Required action - Reproduce verbatim the lines of the material below, starting at the line with "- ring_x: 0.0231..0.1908" and ending at the line with "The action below", both inclusive; skip the rest.

Data listing -

+ + + + +

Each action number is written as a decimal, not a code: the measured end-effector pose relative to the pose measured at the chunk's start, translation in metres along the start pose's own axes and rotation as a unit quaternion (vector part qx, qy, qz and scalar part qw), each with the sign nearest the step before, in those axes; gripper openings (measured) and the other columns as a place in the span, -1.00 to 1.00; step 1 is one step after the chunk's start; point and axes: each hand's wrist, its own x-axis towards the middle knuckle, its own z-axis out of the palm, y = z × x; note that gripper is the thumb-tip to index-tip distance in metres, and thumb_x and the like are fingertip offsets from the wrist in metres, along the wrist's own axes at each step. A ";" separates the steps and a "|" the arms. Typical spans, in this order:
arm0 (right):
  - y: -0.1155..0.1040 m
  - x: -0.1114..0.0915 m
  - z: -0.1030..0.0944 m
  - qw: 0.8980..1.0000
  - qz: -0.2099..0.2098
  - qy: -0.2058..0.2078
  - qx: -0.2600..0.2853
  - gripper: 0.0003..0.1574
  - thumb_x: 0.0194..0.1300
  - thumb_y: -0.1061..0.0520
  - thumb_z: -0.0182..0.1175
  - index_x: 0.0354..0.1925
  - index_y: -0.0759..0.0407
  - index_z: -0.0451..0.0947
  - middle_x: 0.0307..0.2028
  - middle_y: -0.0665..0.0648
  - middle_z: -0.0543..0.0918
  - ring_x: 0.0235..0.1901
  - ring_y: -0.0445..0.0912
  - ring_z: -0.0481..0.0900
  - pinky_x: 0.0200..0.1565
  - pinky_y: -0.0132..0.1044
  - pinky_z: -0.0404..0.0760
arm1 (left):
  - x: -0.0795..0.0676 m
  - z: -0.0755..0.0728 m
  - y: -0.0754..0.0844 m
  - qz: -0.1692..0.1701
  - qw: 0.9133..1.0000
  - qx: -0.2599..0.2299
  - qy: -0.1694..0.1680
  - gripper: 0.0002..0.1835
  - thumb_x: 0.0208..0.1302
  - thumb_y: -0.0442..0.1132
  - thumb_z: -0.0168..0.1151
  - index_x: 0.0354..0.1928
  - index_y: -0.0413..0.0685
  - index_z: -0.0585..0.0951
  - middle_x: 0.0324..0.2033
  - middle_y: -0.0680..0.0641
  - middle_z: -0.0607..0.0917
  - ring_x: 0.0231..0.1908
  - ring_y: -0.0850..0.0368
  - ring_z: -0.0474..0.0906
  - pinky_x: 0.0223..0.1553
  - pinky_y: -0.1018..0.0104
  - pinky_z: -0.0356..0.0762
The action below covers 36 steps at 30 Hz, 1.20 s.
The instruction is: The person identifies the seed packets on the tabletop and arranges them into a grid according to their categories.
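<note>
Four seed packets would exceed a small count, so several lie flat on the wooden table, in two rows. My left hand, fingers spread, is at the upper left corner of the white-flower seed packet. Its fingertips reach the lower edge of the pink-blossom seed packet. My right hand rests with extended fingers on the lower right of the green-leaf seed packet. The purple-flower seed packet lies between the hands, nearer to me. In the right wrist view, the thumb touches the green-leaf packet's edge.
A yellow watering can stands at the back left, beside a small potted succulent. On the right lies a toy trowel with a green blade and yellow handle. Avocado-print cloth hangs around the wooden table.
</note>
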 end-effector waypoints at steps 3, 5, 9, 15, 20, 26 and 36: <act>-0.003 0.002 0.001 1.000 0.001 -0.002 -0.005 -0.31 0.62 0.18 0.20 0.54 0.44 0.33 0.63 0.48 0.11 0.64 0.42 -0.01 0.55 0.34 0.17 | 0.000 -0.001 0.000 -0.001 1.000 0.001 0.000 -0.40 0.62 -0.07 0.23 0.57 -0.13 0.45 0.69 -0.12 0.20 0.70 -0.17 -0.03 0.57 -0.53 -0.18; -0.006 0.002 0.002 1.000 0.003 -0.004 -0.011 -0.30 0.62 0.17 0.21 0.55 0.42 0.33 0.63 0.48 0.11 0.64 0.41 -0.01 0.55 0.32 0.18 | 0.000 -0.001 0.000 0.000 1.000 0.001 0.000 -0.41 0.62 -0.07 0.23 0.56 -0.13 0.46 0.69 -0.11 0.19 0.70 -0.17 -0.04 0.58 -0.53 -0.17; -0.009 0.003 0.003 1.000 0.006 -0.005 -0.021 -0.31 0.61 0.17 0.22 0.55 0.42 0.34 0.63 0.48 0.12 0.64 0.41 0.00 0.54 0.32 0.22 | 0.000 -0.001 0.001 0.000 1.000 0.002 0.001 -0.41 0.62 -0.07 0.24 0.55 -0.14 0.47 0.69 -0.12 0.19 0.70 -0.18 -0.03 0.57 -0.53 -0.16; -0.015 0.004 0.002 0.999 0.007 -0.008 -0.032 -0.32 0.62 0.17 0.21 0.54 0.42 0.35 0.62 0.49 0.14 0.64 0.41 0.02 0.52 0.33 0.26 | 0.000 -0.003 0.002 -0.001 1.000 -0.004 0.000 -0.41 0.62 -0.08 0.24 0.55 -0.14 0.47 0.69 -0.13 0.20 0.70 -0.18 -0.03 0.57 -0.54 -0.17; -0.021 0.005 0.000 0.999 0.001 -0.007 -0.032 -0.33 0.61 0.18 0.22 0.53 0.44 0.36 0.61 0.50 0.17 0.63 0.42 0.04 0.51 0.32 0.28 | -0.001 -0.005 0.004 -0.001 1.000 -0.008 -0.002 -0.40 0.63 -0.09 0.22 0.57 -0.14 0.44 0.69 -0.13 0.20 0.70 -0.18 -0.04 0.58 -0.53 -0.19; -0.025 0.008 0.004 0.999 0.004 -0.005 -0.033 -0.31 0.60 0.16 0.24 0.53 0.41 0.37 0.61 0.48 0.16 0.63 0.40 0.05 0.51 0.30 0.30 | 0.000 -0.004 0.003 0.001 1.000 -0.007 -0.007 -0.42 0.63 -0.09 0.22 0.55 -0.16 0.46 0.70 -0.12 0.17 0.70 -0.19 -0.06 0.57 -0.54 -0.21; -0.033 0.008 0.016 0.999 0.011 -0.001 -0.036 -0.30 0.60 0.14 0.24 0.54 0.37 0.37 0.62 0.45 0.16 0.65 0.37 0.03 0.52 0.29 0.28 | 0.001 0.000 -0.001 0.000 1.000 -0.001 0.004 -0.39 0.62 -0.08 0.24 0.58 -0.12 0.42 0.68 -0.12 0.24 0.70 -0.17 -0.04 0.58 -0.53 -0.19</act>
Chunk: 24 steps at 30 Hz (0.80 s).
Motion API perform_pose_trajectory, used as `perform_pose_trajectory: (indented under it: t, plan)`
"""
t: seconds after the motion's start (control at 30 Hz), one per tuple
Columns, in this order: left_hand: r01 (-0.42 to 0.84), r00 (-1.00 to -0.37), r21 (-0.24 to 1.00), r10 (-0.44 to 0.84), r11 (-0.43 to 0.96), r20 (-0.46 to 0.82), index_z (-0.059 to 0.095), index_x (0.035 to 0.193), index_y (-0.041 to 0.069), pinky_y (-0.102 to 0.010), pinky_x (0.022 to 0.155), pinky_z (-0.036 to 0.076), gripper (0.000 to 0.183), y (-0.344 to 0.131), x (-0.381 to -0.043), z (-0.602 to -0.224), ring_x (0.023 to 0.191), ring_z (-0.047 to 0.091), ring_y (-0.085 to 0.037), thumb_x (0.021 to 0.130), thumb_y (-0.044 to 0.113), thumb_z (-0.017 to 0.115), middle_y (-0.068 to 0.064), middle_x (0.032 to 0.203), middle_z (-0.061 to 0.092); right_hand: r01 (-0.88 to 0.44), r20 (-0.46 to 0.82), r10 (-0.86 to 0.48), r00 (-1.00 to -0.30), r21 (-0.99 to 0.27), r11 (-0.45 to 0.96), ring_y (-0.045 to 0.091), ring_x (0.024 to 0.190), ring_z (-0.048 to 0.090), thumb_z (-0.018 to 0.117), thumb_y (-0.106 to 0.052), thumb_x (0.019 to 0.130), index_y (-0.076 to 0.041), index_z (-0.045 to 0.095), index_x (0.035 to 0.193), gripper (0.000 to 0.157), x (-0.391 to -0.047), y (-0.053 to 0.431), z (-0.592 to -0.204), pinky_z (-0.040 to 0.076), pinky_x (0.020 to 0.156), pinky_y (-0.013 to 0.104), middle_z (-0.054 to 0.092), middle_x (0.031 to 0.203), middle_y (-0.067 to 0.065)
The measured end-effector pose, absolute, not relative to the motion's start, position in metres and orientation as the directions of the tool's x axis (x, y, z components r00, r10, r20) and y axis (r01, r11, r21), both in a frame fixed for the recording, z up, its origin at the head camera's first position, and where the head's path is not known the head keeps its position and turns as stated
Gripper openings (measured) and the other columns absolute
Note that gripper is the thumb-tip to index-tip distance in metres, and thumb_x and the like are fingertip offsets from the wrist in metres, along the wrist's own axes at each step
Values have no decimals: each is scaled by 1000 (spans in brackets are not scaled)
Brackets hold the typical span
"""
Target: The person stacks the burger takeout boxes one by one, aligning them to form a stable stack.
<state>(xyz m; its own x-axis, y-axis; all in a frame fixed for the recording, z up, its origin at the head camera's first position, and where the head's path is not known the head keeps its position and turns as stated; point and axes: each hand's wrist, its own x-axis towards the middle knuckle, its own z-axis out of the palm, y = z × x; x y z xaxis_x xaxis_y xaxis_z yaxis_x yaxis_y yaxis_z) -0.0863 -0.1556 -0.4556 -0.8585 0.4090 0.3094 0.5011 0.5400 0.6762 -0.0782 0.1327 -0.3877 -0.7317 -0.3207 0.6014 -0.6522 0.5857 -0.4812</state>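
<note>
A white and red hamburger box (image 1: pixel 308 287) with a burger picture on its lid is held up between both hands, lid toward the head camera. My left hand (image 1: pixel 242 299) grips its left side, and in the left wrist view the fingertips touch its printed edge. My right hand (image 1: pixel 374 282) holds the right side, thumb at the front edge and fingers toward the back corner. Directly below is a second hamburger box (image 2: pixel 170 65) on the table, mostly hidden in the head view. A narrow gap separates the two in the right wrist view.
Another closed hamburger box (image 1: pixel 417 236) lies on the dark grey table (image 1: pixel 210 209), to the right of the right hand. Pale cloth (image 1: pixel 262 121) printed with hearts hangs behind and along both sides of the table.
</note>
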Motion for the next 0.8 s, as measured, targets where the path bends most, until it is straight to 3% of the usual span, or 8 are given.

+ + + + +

Result of the task -
  - ring_x: 0.0231..0.1908
  - ring_y: -0.0850..0.0368
  - ring_z: -0.0474..0.0906
  - pinky_x: 0.0223..0.1553
  - pinky_y: -0.1018..0.0104
  - pinky_z: -0.0356..0.0762
The action below covers 36 steps at 30 Hz, 1.20 s.

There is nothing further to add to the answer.